— PROBLEM REQUIREMENTS —
Would you transcribe the whole listing exactly, minus its pictures?

— DATA SHOWN —
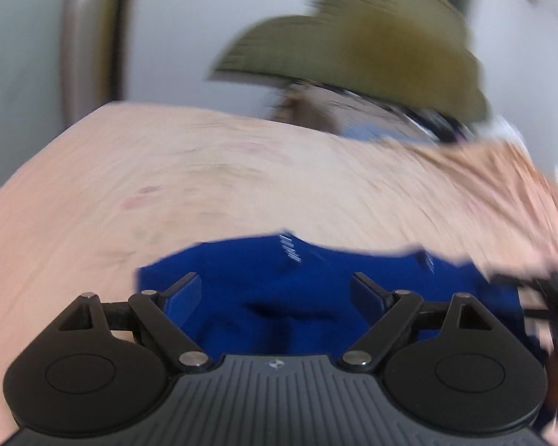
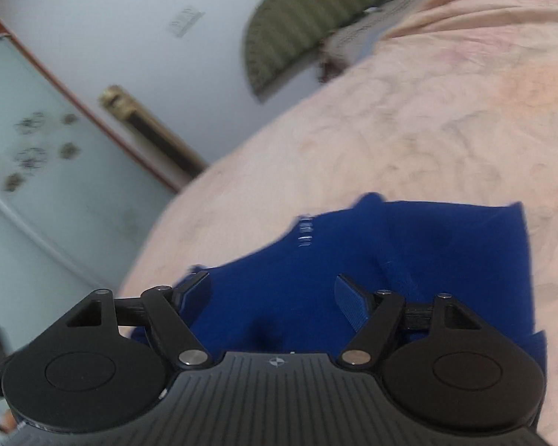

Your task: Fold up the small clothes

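Blue cloth [image 1: 316, 297], a small garment, lies on the pink bed [image 1: 167, 186], spread low and partly doubled over on itself, with a short row of white stitching near its far edge. It sits just ahead of both cameras, which suits a fold worked from the near side.

Left tongs [image 1: 275, 290] stand wide, jaws apart above the cloth with nothing pinched between them; the blue fabric shows through the gap. Right tongs [image 2: 273, 290] are also wide and empty, tilted over the garment's near edge. Both views are smeared, so whether a pad brushes the fabric cannot be told.

Judging by the open jaws over cloth that lies at rest, the piece is let go on the bed and the next grip is not yet taken. An olive striped cloth [image 1: 353, 37] hangs beyond the bed, well apart from the work.
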`<state>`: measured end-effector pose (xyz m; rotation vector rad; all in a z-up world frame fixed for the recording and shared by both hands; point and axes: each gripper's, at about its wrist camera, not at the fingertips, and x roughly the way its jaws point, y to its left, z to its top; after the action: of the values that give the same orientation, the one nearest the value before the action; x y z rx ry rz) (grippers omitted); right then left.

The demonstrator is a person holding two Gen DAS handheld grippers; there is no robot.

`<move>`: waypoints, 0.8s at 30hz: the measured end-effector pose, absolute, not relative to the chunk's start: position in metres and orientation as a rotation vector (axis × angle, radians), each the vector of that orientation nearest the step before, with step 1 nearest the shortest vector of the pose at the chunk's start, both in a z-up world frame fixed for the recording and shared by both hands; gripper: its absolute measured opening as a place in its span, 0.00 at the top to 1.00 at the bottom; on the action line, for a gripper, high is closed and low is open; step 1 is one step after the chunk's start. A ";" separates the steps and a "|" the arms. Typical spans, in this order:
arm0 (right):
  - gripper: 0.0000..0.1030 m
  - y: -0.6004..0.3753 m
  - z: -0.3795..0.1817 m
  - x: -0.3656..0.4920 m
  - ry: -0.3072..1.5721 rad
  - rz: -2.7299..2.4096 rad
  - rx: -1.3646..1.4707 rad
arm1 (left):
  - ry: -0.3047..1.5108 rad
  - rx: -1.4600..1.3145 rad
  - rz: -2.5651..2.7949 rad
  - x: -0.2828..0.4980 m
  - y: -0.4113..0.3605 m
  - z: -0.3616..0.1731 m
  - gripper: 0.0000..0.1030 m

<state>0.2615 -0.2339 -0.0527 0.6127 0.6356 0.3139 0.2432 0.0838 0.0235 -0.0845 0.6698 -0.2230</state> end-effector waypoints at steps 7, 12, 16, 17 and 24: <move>0.22 -0.246 -0.047 0.248 0.556 0.064 0.472 | 0.667 0.249 -0.460 0.221 0.031 -0.001 0.15; 0.09 -0.217 -0.044 0.237 0.551 0.216 0.399 | 0.729 0.212 -0.386 0.260 0.027 -0.021 0.15; 0.10 -0.201 -0.049 0.236 0.605 0.224 0.344 | 0.716 0.085 -0.146 0.288 0.064 -0.017 0.15; 0.10 -0.202 -0.053 0.238 0.618 0.214 0.343 | 0.708 0.047 -0.098 0.291 0.077 -0.015 0.15; 0.10 -0.210 -0.052 0.233 0.596 0.181 0.358 | 0.656 -0.079 0.017 0.269 0.141 0.009 0.15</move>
<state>0.2333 -0.2103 -0.0519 0.3580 0.5963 0.1811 0.2690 0.1406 0.0095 -0.0785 0.6557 0.0168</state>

— THE COMPLETED TASK —
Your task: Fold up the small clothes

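Blue cloth [image 1: 316, 297], a small garment, lies on the pink bed [image 1: 167, 186], spread low and partly doubled over on itself, with a short row of white stitching near its far edge. It sits just ahead of both cameras, which suits a fold worked from the near side.

Left tongs [image 1: 275, 290] stand wide, jaws apart above the cloth with nothing pinched between them; the blue fabric shows through the gap. Right tongs [image 2: 273, 290] are also wide and empty, tilted over the garment's near edge. Both views are smeared, so whether a pad brushes the fabric cannot be told.

Judging by the open jaws over cloth that lies at rest, the piece is let go on the bed and the next grip is not yet taken. An olive striped cloth [image 1: 353, 37] hangs beyond the bed, well apart from the work.
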`<state>`: measured end-effector pose (xyz m; rotation vector rad; all in a z-up world frame fixed for the recording and shared by both hands; point and axes: each gripper's, at about its wrist camera, not at the fingertips, and x roughly the way its jaws point, y to its left, z to its top; after the action: of the values that give the same orientation, the one nearest the value before the action; x y z rx ry rz) (grippers omitted); right then left.

The demonstrator is a person holding two Gen DAS handheld grippers; there is no robot.

`<move>`: waypoints, 0.8s at 30hz: the measured end-effector pose, absolute, not relative to the chunk's start: position in metres and orientation as a rotation vector (axis × angle, radians), each the vector of that orientation nearest the step before, with step 1 nearest the shortest vector of the pose at the chunk's start, both in a z-up world frame fixed for the recording and shared by both hands; gripper: its absolute measured opening as a place in its span, 0.00 at the top to 1.00 at the bottom; on the action line, for a gripper, high is closed and low is open; step 1 is one step after the chunk's start. A ";" separates the steps and a "|" the arms. Typical spans, in this order:
arm0 (right):
  - gripper: 0.0000..0.1030 m
  - y: -0.6004..0.3753 m
  - z: -0.3795..0.1817 m
  - x: -0.3656..0.4920 m
  - ry: -0.3072..1.5721 rad
  - rz: -2.7299..2.4096 rad
  - rx: -1.3646..1.4707 rad
arm1 (left):
  - ry: -0.3047..1.5108 rad
  - rx: -1.4600..1.3145 rad
  - rz: -2.5651..2.7949 rad
  - x: -0.2828..0.4980 m
  - y: -0.4113..0.3605 m
  - z: -0.3616..0.1731 m
  - gripper: 0.0000..0.1030 m

<state>0.2615 -0.2339 -0.0527 0.6127 0.6356 0.3139 0.2432 0.0838 0.0235 -0.0845 0.6698 -0.2230</state> end-effector waypoints at steps 7, 12, 16, 17 and 24: <move>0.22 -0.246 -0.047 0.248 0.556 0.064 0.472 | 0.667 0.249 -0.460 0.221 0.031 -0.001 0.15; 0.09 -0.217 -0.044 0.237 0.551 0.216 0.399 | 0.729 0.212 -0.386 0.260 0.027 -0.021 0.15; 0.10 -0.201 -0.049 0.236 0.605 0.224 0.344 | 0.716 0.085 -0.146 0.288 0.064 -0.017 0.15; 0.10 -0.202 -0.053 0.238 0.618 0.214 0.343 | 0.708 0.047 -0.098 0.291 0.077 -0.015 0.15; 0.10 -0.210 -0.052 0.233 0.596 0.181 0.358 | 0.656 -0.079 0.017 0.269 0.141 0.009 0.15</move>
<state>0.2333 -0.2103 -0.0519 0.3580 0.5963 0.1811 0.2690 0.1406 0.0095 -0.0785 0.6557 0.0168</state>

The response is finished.